Девушка вскочила на ноги.
— Тебя это просто не волнует! — закричала она.
— «Волнует»?
— Ты и Джейн Теннант… — Она спохватилась. Затем презрительно продолжила: — И ты тоже боишься его, как и все прочие!
Барлоу не ответил. Он повернулся к Тони Мореллу и отпустил что-то среднее между поклоном и формальным кивком. Развернувшись, он в развевающейся мантии неторопливо двинулся по дорожке в обратный путь. Даже хвостик парика, казалось, красноречиво покачивался.
Мистер Морелл, который, казалось, мрачно размышлял на какую-то другую тему, встрепенулся и улыбнулся Констанс.
— Не обращай внимания, моя дорогая, — успокоил он ее. — Это в самом деле вряд ли можно считать его заботами. Ты же знаешь, я сам в состоянии справиться с этой ситуацией, — блеснул он улыбкой.
— Но, Тони… Кроме всего прочего, у тебя ужасно плохая биография, так ведь? Я хочу сказать, в глазах других людей.
— Увы! — с юмором согласился мистер Морелл. Он прищурился. — Это имеет для тебя значение?
Страсть, с которой она ответила, удивила даже его самого.
— Ни за что на свете! Я… я скорее из-за этого восхищаюсь тобой. И, ох, Тони, я так люблю тебя! Но… — Снова она замялась, щелкая замком сумочки. — Но что скажет мой отец?
На следующий день судья Айртон сидел в гостиной своего приморского бунгало за партией в шахматы с доктором Гидеоном Феллом.

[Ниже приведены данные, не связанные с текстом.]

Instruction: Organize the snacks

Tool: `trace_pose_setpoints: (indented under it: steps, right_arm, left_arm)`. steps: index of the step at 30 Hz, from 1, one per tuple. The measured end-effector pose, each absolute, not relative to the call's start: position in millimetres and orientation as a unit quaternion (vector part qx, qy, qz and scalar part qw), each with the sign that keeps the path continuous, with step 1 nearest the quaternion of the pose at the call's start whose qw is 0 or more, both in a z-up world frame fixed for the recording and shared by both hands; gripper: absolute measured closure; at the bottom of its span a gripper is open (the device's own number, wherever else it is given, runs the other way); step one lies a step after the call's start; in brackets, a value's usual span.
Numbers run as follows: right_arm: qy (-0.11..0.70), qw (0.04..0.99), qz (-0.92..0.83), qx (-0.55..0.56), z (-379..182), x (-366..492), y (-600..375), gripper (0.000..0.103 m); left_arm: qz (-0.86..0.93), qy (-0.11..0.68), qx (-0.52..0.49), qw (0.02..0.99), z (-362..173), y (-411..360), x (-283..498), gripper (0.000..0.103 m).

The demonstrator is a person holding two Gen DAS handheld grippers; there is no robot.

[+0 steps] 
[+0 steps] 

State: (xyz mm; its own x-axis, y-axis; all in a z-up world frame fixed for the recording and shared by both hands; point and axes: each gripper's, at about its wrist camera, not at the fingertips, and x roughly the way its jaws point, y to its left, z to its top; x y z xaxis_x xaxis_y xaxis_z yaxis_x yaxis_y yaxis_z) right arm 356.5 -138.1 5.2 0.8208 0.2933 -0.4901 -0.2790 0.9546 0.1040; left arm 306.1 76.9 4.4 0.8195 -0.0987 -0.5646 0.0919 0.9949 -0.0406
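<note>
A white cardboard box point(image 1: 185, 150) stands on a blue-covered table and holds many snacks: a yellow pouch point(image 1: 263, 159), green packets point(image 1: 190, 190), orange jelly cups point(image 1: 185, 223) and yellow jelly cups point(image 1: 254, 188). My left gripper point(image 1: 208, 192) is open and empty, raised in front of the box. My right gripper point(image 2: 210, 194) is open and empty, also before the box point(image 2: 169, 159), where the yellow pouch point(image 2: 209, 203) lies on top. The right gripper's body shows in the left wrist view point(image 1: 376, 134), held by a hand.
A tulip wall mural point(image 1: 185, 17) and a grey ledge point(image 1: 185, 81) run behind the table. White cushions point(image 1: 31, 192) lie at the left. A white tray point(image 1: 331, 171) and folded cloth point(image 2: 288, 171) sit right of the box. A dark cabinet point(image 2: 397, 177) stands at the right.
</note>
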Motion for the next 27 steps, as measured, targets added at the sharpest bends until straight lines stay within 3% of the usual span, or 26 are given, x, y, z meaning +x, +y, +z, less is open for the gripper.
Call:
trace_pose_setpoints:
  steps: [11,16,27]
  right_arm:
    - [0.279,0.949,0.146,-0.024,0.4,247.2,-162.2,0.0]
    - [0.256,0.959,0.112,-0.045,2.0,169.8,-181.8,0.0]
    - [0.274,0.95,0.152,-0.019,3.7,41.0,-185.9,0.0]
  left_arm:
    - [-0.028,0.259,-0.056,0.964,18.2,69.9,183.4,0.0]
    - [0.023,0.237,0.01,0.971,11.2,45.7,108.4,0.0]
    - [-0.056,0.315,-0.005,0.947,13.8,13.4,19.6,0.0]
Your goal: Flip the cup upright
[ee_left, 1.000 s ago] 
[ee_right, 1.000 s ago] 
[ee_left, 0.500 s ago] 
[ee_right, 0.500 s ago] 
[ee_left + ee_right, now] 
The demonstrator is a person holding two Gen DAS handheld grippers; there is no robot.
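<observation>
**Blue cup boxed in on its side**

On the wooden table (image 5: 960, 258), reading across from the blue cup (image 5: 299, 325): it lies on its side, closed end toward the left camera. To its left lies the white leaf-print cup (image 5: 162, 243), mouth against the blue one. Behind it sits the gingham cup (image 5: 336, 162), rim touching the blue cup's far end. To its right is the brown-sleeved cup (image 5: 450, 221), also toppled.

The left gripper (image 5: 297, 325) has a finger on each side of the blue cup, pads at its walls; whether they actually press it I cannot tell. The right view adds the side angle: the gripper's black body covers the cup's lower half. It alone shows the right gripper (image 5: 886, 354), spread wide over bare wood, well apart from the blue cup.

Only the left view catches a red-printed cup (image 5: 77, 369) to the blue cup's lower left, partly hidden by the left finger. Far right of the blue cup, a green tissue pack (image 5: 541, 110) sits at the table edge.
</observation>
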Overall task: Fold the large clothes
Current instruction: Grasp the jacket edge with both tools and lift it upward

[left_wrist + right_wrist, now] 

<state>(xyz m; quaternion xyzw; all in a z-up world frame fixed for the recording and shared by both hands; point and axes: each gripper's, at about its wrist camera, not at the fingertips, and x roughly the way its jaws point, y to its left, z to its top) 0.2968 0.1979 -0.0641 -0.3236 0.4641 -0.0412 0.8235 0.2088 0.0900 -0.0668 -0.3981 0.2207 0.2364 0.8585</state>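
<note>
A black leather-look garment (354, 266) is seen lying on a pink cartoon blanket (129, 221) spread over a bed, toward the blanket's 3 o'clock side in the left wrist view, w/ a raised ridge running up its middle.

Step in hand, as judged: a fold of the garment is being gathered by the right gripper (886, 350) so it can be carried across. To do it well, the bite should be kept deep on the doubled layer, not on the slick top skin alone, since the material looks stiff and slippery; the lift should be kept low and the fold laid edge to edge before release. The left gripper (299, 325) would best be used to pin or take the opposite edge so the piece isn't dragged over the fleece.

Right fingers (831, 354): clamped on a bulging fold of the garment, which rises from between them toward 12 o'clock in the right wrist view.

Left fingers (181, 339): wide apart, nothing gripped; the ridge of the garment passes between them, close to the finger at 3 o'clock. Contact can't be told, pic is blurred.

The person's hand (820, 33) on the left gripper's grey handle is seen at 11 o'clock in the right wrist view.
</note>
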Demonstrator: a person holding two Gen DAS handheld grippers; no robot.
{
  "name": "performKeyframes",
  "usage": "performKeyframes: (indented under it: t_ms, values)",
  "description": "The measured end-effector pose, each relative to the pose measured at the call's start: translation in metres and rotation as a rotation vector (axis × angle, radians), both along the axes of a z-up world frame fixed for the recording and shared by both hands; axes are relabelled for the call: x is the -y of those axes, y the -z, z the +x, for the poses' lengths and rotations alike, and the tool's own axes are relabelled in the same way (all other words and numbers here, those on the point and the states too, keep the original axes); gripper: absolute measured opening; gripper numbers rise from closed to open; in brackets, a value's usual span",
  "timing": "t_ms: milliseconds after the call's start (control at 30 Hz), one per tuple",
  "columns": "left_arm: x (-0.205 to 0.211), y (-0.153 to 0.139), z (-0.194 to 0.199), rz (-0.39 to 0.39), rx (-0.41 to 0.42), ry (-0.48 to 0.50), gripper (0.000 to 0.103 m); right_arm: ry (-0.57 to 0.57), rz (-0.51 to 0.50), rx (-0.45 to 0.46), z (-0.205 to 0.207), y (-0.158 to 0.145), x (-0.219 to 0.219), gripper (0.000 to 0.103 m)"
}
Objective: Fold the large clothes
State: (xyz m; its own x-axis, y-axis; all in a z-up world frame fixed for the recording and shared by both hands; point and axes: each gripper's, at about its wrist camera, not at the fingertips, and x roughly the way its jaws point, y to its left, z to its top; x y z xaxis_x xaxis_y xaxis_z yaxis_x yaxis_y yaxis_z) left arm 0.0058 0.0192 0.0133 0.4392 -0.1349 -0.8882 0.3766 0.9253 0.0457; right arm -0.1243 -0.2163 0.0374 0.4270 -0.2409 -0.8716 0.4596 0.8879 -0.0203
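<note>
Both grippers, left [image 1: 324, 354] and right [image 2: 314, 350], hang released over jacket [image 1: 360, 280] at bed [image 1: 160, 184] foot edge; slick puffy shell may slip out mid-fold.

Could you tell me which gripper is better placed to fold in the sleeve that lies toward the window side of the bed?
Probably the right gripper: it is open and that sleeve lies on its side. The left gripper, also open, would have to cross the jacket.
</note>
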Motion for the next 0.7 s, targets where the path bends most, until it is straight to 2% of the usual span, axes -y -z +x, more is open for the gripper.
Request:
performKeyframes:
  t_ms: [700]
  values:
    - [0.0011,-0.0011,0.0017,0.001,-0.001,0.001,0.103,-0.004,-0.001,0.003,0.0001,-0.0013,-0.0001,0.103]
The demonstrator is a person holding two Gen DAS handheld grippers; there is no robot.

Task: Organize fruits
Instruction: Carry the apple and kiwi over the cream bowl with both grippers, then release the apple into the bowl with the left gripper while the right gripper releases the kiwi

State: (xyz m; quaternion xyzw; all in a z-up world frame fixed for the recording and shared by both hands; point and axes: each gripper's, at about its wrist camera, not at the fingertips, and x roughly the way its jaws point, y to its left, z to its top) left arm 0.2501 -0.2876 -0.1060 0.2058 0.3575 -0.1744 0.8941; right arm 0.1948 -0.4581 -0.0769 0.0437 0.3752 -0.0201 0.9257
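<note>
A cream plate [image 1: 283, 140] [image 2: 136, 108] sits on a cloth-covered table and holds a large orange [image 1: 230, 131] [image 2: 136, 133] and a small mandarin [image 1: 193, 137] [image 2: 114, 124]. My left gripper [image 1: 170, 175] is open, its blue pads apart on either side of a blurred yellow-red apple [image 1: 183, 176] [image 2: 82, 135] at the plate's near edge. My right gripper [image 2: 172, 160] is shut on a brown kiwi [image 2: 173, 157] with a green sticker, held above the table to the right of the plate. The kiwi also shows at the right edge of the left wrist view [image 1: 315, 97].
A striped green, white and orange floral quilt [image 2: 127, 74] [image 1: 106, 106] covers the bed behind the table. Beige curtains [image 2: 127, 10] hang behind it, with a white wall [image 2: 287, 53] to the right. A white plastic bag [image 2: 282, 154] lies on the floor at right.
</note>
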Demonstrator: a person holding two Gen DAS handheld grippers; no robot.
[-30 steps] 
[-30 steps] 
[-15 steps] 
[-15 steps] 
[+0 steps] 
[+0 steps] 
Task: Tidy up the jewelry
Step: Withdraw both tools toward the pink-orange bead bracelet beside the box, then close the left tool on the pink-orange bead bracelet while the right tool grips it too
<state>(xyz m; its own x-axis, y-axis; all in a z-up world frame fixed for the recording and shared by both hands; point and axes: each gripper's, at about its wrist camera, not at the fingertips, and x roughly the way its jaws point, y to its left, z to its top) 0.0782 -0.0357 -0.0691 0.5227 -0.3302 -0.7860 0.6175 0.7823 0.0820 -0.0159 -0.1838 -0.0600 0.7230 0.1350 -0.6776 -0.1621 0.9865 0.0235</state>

Бунгало не отличалось особой изысканностью, да и участок прибрежной полосы рядом с ним тоже не особо ухожен. Те его друзья, которые знали подчеркнутую утонченность Хораса Айртона и его едва ли не кошачью любовь к уюту, были искренне удивлены, узнав, что он здесь обосновался. Судья Айртон терпеть не мог пешие прогулки: и в Лондоне, и в его окрестностях он старался и шага лишнего не сделать, если появлялась возможность воспользоваться лимузином. В стремлении к устраивающему его образу жизни он не считался с тратами — и, по мнению некоторых, они заметно превышали его доход. Городское жилище на Саут-Одли-стрит, сельский дом в Беркшире судья оборудовал ваннами совершенно сибаритского характера и самой современной домашней техникой. Он отдавал должное изысканным блюдам и напиткам. Его большие сигары, его наполеоновское бренди (подлинное) и его преклонение перед французской кухней — все было настолько известно, что ни одна карикатура на него не обходилась без этих деталей.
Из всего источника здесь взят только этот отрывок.